ACTION ITEM -> Repeat precisely the span of lines below that opens with the line containing "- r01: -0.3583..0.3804" and closes with the line containing "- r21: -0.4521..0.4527", both included.
[[ DATA SHOWN open ]]
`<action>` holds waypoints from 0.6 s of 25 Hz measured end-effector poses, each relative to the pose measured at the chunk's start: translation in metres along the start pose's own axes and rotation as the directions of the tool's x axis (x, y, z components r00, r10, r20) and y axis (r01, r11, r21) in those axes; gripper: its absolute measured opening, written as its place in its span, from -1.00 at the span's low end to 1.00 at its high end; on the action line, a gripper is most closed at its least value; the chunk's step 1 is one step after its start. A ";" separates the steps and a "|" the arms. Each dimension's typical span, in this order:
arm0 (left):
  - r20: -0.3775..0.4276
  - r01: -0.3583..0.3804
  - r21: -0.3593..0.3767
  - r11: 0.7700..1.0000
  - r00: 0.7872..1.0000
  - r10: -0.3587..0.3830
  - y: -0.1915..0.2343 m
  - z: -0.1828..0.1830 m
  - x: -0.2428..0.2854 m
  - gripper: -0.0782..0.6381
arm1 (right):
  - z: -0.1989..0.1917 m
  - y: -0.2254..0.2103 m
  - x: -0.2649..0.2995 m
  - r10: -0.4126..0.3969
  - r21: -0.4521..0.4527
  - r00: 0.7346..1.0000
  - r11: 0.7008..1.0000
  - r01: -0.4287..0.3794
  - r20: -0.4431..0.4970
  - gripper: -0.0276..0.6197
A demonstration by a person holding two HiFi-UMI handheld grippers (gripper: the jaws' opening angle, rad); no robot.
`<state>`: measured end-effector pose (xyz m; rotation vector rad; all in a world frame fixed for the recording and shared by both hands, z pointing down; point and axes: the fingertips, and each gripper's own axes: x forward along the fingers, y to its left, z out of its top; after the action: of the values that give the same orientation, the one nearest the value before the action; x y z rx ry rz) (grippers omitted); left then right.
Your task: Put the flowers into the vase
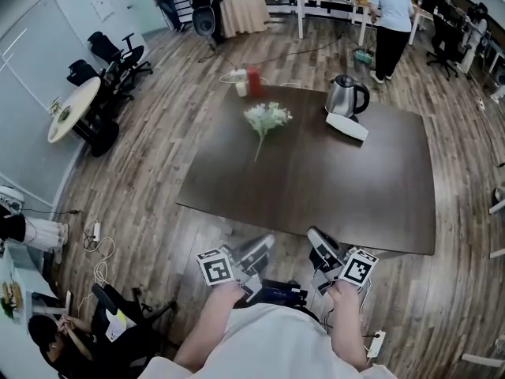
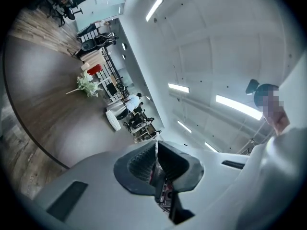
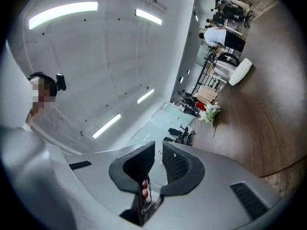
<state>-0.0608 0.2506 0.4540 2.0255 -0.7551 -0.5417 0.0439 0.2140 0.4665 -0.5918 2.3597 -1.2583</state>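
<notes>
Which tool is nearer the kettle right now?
Right. The right tool is just off the table's near edge, roughly in line with the kettle; the left tool is also off that edge but farther to the left.

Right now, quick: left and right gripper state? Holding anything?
Left gripper: closed, nothing between the jaws.
Right gripper: closed, nothing between the jaws.

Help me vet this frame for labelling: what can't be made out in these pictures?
- Red upright item and white item at the dark wooden table's far edge: too small in the head view to tell whether either is a vase.
- White flower bunch: stem count too small in every view.
- Flat white object beside the steel kettle: too small to name, head view.
</notes>
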 end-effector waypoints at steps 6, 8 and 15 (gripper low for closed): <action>-0.017 0.030 -0.016 0.999 0.999 -0.031 0.011 0.007 0.023 -0.72 | 0.014 -0.012 0.000 -0.024 -0.014 1.000 1.000 0.025 0.010 -0.84; -0.021 0.049 -0.024 0.999 0.999 -0.049 0.019 0.013 0.035 -0.72 | 0.021 -0.019 0.002 -0.038 -0.023 0.999 0.999 0.039 0.014 -0.84; -0.020 0.114 -0.060 0.992 0.993 -0.115 0.048 0.055 0.079 -0.72 | 0.057 -0.046 0.029 -0.109 -0.064 0.994 0.992 0.110 0.019 -0.84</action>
<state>-0.0532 0.1433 0.4593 2.0261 -0.6044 -0.5979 0.0583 0.1370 0.4721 -0.7584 2.3914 -1.2213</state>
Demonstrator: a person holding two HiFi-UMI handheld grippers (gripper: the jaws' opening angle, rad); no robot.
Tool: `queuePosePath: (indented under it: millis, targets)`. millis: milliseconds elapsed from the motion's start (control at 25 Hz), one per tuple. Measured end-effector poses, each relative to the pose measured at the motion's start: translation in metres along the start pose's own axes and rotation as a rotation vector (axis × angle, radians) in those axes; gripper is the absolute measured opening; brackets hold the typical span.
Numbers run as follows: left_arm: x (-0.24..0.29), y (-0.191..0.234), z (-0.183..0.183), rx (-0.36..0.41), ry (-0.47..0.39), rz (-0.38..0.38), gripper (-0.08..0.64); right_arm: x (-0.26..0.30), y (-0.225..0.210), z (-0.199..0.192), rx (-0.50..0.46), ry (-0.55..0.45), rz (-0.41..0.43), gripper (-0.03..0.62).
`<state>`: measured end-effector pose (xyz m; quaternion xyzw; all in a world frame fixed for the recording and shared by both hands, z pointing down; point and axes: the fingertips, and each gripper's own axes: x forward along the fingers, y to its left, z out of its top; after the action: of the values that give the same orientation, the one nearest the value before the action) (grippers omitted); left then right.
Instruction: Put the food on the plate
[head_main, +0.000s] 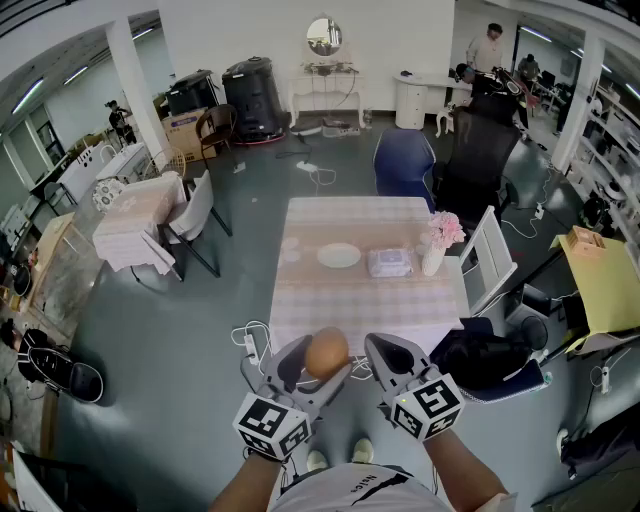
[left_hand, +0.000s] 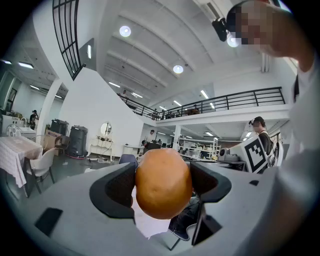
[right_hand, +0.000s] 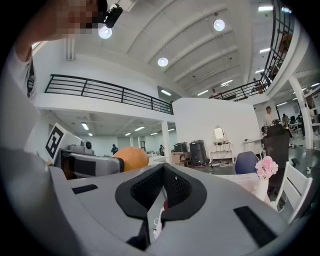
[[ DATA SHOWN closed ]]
EXERCISE RESULT ->
  - r01: -0.3583..0.3804
  - r21: -0.3593..0.3767
  - r11: 0.7700..1.0000
  - r00: 0.7872..1.0000
  - r10: -0.3587..0.3830
  - y: -0.1915..0.2343 m
  - z: -0.1828..0.1830 m
  - x: -0.2428..0.2854 m
  - gripper: -0.0782..0.6381
arm1 (right):
  - z: -0.1989..0.1917 m
  - y: -0.2254..0.2103 m
  - x: -0.2649..0.2995 m
  - r10: -0.4126..0.3969
  - r21: -0.4521..0.4527

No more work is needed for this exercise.